Logging on kubernetes with fluentd and elasticsearch 6

TLDR

The solution I have used in the past for logging in kubernetes clusters is EFK (Elastic-Fluentd-Kibana). Alot of you have probably heard of ELK stack but I find that logstash is more heavyweight and does not provide the same output plugins as fluentd.

Elasticsearch

Elasticsearch

Elasticsearch 6 has just been announced with some major performance improvements.

You have a few options to deploy elasticsearch - elastic cloud or spin up your own ES cluster in kubernetes. But I have decided to go with the AWS managed service. It now has VPC support and the new release 6.0.

The reason being that administrating Elasticsearch can be a lot of work, as many people experienced with the system will tell you it can be tricky to keep running smoothly and that it’s a task better outsourced to an external service.

I recently read dubsmash story https://stackshare.io/dubsmash/dubsmash-scaling-to-200-million-users-with-3-engineers and how they focus on the product deliverables and not infrastructure. If you have a small team or not in the business of managing services such as ES, i find its best to outsource..

Following the 12 factor principles for logging https://12factor.net/logs all applications that are containerised (using docker) should log to STDOUT.

A twelve-factor app never concerns itself with routing or storage of its output stream. It should not attempt to write to or manage logfiles. Instead, each running process writes its event stream, unbuffered, to stdout.

Whether your using winston for nodeJS or console appender for spring boot, this is the recommended way.

Every pod in a K8S cluster has its standard output and standard error captured and stored in the /var/log/containers/ node directory.

Now you need a logging agent ( or logging shipper) to ingest these logs and output to a target.

FluentD

Fluentd is an open-source framework for data collection that unifies the collection and consumption of data in a pluggable manner. There are several producer and consumer loggers for various kinds of applications. It has a huge suite of plugins to choose from.

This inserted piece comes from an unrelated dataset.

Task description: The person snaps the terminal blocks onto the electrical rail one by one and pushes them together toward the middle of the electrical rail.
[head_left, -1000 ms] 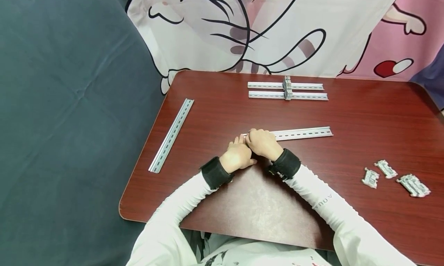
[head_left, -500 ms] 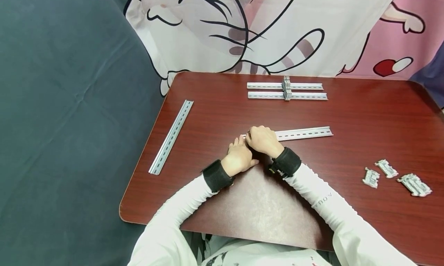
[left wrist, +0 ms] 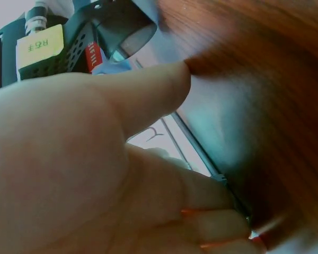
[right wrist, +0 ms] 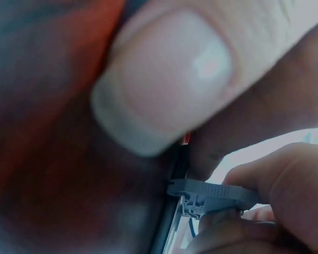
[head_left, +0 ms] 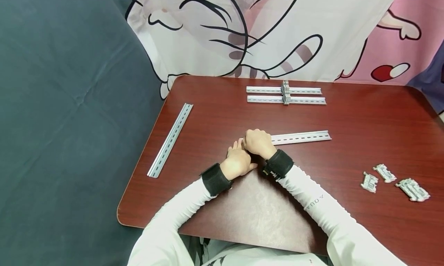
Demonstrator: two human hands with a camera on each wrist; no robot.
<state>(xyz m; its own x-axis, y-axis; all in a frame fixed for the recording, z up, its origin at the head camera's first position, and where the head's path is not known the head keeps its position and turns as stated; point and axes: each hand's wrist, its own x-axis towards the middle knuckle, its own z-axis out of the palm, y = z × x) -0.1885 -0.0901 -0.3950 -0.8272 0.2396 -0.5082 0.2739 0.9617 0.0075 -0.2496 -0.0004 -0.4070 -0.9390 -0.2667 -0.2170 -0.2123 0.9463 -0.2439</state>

Fluentd will be deployed as a daemonset on the kubernetes cluster.

Kubernetes logs the content of the stdout and stderr streams of a pod to a file. It creates one file for each container in a pod. The default location for these files is /var/log/containers . The filename contains the pod name, the namespace of the pod, the container name, and the container id. The file contains one JSON object per line of the two streams stdout and stderr.

A DaemonSet ensures that a certain pod is scheduled to each kubelet exactly once. The fluentd pod mounts the /var/lib/containers/ host volume to access the logs of all pods scheduled to that kubelet.

Whats missing - Geo

I found with the examples online for fluentd daesmonset there was none that supported geoip. Coreos offering and fluentd official kubernetes daemonset do not provide this feature.

Geoip is a very useful tool when inspecting access logs through kibana. I use nginx ingress controller in kubernetes and I wanted to see where incoming requests arose geographically.

Knowing from where in the world people are accessing your website is important not only for troubleshooting and operational intelligence but also for other use cases such as business intelligence

Ingress and Nginx

I use nginx as a reverse proxy behind AWS ELB to manage my routing. By default, nginx does not output to json. And instead of figuring out the fluentd nginx parser I decided to configure nginx to enable json logging.

Sample conf can be seen below:

kind: ConfigMap
apiVersion: v1
metadata:
  name: nginx-configuration
  namespace: ingress-nginx
  labels:
    app: ingress-nginx
data:
  use-proxy-protocol: "false"
  log-format-escape-json: "true"
  log-format-upstream: '{"proxy_protocol_addr": "$proxy_protocol_addr","remote_addr": "$remote_addr", "proxy_add_x_forwarded_for": "$proxy_add_x_forwarded_for",
   "request_id": "$request_id","remote_user": "$remote_user", "time_local": "$time_local", "request" : "$request", "status": "$status", "vhost": "$host","body_bytes_sent": "$body_bytes_sent",
   "http_referer":  "$http_referer", "http_user_agent": "$http_user_agent", "request_length" : "$request_length", "request_time" : "$request_time",
    "proxy_upstream_name": "$proxy_upstream_name", "upstream_addr": "$upstream_addr",  "upstream_response_length": "$upstream_response_length",
    "upstream_response_time": "$upstream_response_time", "upstream_status": "$upstream_status"}'

Fluentd docker image

I then extended the fluentd debian elasticsearch docker image to install the geo-ip plugin and also update the max mind database.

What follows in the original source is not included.